A tecnologia LED, enquanto mais recente novidade na iluminação pública é referenciada em vários artigos como uma das principais suspeitas para tal aumento de poluição.

Será que a culpa é do LED? Ou será que, por ser novidade, é o principal suspeito? Esta tecnologia é parte do problema ou da solução? Vamos a factos.

É um facto que a noite está a desaparecer e os níveis de poluição luminosa estão a subir. O problema existe, é real, e tem de ser endereçado.

No artigo, os autores referem dois outros estudos de J.Y.Tsao sobre o nosso apetite enquanto humanos para a luz artificial, alertando para o facto de que os humanos tendem a gastar tanto quanto conseguem em luz artificial.

Noutra vertente, no estudo de Kyba, verifica-se que o maior aumento de luminosidade deu-se na América do Sul, Ásia e África, zonas do planeta com menor luminosidade que se estão a aproximar dos níveis das zonas mais desenvolvidas.

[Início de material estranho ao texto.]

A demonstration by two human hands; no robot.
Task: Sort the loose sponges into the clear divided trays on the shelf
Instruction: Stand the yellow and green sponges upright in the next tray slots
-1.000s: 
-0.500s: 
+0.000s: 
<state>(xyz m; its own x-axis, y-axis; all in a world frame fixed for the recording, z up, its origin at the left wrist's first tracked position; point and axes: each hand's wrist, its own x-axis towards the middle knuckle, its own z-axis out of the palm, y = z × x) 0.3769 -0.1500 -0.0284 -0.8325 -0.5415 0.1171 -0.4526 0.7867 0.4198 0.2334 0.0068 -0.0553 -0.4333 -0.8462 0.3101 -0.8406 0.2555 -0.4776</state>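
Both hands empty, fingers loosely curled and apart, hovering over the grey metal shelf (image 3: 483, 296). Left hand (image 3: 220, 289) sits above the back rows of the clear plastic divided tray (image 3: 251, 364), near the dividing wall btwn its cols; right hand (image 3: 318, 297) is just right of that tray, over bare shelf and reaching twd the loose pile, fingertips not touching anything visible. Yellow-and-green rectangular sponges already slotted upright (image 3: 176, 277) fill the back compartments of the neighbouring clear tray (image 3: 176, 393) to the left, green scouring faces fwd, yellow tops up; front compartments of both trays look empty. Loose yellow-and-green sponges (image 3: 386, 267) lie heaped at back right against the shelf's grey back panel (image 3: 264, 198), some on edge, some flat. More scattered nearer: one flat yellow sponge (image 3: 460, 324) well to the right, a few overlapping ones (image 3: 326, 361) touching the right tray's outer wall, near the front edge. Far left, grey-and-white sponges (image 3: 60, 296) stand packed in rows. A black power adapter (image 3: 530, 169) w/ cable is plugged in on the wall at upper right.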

No caso dos Estados Unidos e de Espanha a luminosidade não aumentou.

Há um aumento de poluição porque, cada vez mais, se instalam mais pontos de luz, sobretudo em países em desenvolvimento. E o LED, qual é o papel do LED no meio disto?

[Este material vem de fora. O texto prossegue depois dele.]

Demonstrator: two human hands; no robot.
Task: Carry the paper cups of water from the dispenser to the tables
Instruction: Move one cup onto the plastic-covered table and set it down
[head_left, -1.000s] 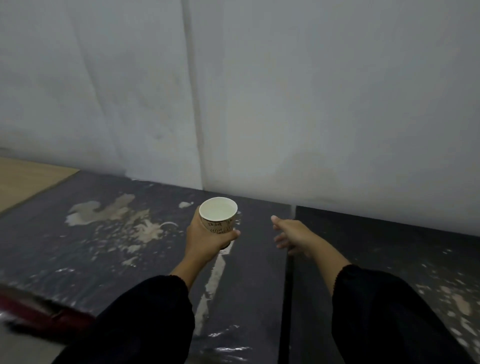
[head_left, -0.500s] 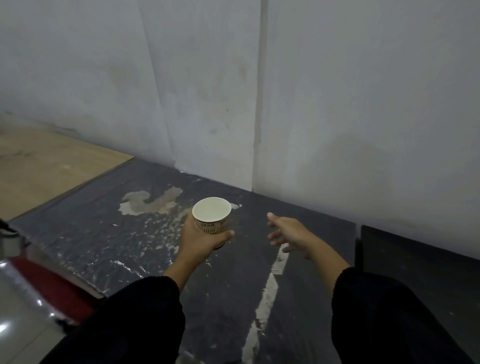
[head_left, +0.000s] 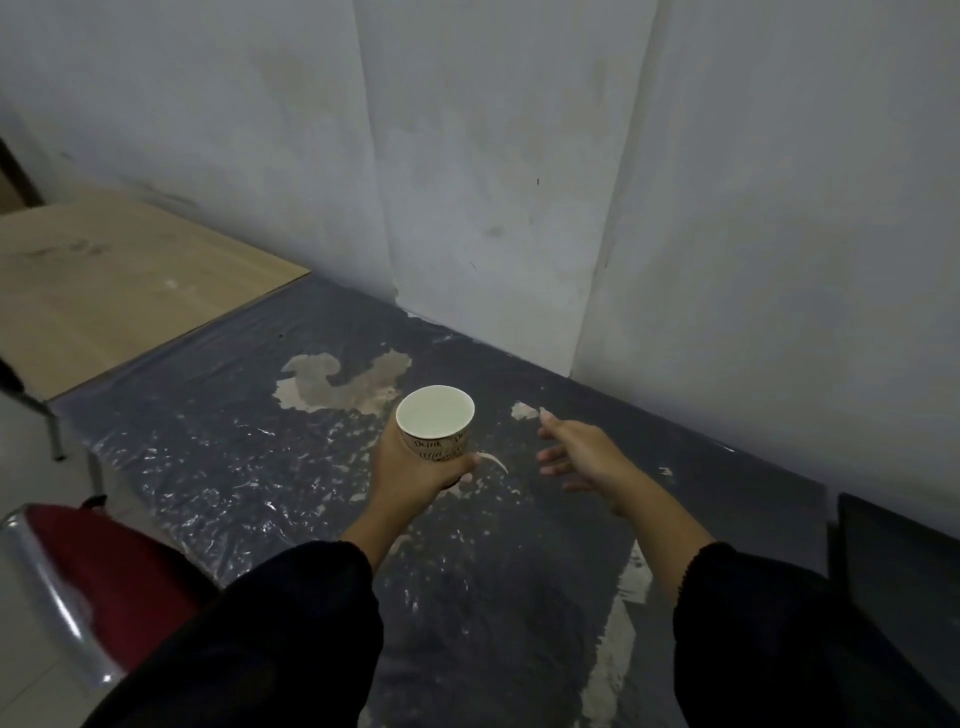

Curiosamente, no mesmo estudo refere-se que, em países mais desenvolvidos, há uma diminuição da radiância nos centros de cidade devido à troca para LED. O artigo não coloca a tecnologia LED como sendo intrinsecamente a causadora do aumento de poluição, sendo até referido que projetos de LED podem obter uma redução da luminosidade.

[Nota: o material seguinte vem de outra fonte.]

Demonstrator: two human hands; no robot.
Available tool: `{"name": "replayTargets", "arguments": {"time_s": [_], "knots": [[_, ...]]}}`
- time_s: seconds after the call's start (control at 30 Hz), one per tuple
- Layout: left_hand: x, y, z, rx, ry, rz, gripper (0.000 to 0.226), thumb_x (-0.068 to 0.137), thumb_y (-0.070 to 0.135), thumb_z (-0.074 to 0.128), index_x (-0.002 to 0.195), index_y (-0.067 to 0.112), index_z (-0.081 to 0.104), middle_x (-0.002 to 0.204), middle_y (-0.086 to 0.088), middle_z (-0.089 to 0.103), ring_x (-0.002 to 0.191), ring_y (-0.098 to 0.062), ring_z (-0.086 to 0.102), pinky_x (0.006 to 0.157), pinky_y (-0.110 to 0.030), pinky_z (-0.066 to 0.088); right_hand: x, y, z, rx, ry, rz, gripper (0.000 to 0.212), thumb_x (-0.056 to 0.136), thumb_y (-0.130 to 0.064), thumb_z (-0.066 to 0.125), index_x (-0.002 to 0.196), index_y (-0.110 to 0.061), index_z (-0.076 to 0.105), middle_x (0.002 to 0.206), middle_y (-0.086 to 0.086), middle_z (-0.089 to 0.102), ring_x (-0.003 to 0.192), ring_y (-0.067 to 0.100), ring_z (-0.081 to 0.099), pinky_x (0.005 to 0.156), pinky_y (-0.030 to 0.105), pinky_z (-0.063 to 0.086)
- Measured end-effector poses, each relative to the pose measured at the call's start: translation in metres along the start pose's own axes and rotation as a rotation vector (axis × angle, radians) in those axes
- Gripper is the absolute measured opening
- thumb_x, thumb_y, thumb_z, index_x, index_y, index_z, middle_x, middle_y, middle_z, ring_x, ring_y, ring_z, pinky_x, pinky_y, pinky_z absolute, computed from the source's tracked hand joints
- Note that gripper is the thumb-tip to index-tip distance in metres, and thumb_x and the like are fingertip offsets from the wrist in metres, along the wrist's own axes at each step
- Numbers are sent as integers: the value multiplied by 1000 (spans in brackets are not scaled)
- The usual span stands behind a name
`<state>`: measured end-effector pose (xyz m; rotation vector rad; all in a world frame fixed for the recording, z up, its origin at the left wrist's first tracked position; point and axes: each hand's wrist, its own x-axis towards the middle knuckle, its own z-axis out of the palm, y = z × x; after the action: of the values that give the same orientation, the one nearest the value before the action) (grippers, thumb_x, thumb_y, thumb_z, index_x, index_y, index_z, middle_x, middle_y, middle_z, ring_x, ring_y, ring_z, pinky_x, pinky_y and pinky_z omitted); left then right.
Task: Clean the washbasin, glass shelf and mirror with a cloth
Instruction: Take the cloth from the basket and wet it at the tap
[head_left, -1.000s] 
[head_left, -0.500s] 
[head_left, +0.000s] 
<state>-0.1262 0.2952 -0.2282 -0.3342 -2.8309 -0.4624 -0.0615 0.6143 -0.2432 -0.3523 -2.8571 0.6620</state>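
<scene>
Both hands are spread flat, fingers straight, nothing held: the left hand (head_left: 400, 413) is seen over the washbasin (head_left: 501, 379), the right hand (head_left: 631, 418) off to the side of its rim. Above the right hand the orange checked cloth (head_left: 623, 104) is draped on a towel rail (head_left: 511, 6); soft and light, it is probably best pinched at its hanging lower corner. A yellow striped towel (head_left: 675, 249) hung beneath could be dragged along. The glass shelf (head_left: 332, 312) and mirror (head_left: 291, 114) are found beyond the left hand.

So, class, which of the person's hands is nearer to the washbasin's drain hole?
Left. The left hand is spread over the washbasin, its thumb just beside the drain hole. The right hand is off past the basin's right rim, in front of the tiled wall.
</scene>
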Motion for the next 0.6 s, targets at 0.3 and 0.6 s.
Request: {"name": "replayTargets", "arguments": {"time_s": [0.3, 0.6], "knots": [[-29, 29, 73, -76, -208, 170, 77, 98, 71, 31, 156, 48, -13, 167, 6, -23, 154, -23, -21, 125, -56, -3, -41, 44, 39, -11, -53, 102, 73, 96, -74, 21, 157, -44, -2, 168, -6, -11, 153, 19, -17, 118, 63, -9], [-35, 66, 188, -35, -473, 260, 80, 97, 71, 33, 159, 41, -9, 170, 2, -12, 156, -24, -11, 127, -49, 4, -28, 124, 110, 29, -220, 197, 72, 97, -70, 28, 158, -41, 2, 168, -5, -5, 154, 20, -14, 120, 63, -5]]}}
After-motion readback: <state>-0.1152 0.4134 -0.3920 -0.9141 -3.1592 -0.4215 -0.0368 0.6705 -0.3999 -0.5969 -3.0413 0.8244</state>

Aparentemente, ao poupar energia com a troca para LED há várias localidades que aumentam o número de luminárias, assim como a quantidade de luz. É como, ao fazer dieta, comer duas vezes mais só porque a comida é light!

Deve haver uma preocupação e rigor por parte dos projetistas e das localidades em manter ou reduzir os níveis luminosos aquando da transição para LED.

Em segundo, devem privilegiar luminárias LED com emissões apenas descendentes. Desta forma, evita-se a perda de luz para a atmosfera aproveitando ao máximo a luz gerada para iluminar a via.

Por último, usar soluções de regulação de fluxo, permitindo a redução de intensidade ao longo da noite em alturas de menor atividade humana, sem comprometer a segurança.

Todas estas boas práticas de projeto, associadas a um uso responsável da iluminação, não só não aumentam a radiância como a reduzem, o mesmo acontecendo com os níveis de emissão de CO2 graças à poupança energética. O que não podemos é cair na tentação de usar as poupanças do LED para maior consumo.